» **Directions**:
Copy out all lines from the material that contain the string "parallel".
————————
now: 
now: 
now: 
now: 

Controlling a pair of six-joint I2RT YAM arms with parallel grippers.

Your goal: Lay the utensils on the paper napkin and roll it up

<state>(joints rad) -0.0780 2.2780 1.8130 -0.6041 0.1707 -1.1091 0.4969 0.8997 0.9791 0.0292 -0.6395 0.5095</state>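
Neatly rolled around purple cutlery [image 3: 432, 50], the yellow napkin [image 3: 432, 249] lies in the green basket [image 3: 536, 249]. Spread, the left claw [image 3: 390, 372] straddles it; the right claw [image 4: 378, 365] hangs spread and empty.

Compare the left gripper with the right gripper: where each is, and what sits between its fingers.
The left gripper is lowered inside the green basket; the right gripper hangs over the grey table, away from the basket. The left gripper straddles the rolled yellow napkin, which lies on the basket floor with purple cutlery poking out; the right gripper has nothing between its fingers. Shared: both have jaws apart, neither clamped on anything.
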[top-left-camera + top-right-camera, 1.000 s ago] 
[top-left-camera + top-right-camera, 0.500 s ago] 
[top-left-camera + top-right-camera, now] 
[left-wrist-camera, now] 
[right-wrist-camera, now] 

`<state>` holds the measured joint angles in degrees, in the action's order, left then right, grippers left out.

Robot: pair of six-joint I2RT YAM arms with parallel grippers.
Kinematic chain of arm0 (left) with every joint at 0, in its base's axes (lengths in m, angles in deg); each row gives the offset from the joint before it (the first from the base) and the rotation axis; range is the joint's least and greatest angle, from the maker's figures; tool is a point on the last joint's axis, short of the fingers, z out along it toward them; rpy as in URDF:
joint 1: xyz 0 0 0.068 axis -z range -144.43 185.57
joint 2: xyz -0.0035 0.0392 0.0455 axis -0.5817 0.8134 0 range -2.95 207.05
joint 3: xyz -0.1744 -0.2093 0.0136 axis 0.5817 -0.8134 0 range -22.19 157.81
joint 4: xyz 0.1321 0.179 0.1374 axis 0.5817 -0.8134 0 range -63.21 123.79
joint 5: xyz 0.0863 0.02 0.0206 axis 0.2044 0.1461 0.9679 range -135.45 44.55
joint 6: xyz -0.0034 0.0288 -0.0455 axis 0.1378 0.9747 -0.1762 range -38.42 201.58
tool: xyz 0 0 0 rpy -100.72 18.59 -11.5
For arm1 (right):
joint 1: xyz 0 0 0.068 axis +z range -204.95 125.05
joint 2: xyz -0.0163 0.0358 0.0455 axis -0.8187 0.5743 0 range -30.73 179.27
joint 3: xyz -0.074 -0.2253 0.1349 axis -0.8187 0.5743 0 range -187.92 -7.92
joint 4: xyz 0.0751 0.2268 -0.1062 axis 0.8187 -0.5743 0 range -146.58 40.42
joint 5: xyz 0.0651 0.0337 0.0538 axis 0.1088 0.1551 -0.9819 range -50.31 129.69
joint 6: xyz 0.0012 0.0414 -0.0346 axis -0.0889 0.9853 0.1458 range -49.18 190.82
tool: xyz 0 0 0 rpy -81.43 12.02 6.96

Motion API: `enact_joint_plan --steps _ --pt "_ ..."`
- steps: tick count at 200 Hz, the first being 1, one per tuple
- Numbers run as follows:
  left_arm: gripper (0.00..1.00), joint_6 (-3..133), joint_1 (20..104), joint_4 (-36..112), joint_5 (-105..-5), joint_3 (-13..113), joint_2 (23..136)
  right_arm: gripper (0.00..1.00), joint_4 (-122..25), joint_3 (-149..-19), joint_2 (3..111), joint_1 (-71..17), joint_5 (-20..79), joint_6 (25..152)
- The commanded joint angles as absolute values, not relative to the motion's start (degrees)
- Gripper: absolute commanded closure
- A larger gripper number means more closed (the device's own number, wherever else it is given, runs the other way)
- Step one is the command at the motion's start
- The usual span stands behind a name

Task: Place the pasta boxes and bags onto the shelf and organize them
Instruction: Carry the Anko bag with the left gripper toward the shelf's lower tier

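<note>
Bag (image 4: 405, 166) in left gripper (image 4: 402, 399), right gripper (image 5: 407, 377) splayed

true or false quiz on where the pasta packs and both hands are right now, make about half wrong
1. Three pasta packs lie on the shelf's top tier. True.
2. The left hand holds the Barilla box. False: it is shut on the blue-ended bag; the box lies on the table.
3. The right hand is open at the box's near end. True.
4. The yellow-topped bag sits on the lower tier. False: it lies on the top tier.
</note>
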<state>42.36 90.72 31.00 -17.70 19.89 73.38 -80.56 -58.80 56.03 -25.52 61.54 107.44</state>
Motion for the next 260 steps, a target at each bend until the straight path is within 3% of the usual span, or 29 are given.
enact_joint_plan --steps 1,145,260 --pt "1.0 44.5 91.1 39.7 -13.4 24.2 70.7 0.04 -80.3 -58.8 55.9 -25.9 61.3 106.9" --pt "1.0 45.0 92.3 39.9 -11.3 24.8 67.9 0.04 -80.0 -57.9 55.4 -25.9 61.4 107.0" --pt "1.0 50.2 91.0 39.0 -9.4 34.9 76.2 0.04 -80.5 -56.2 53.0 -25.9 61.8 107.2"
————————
» **Output below**:
Controlling a pair of six-joint I2RT YAM arms with parallel grippers.
Robot: pair of six-joint I2RT YAM arms with parallel grippers.

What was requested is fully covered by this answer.